▶ Task: Print the lines exactly. Start at the first line of the material below, end with the line that contains "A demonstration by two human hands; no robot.", and skip all pictures.
==============================
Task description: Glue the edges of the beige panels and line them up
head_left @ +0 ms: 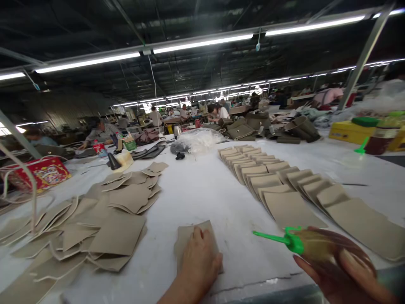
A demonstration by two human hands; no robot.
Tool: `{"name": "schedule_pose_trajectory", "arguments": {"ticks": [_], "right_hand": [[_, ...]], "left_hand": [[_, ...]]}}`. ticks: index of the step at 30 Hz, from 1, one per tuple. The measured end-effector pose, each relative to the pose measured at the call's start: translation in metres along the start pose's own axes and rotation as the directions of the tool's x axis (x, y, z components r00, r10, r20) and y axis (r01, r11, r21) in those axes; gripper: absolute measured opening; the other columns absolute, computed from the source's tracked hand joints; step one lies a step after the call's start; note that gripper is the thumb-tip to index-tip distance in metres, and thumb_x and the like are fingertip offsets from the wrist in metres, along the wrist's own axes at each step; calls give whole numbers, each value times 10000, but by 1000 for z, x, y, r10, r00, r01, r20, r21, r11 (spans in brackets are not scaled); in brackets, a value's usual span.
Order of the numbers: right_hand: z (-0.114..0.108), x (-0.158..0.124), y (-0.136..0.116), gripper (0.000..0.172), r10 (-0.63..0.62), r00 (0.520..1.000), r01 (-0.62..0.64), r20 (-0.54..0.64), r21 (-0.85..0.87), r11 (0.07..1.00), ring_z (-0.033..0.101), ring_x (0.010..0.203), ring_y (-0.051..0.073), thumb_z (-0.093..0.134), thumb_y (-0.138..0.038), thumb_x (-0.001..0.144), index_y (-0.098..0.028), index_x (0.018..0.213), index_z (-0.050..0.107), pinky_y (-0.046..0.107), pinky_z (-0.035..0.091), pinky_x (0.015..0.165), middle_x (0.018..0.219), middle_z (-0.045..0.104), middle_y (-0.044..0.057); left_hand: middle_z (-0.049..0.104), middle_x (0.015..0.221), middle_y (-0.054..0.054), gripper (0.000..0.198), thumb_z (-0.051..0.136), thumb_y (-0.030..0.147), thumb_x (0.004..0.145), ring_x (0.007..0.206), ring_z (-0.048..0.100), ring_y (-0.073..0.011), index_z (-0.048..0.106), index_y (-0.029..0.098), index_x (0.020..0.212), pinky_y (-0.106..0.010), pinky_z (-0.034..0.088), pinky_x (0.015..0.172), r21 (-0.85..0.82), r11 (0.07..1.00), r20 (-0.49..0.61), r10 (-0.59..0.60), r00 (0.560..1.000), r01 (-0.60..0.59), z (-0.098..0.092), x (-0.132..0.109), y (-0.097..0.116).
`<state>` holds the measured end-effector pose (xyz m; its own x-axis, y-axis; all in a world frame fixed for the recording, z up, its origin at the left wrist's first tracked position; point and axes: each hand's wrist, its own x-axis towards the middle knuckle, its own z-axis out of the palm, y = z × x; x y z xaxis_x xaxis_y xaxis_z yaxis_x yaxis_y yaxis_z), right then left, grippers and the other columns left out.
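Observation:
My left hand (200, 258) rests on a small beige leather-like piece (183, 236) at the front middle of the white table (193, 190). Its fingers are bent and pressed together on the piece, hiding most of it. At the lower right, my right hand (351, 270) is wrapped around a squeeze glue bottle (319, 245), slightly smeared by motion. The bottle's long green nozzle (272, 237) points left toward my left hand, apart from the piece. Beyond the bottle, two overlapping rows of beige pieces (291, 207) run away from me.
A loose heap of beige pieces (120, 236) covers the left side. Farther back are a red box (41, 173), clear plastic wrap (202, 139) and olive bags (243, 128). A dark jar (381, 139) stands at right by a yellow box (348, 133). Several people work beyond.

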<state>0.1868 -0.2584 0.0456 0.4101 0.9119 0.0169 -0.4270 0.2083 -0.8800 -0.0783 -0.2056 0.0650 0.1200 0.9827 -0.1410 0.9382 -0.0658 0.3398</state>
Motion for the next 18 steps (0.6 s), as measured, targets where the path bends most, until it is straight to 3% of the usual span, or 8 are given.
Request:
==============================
▶ Response:
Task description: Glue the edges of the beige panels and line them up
head_left @ +0 ms: 
A demonstration by two human hands; no robot.

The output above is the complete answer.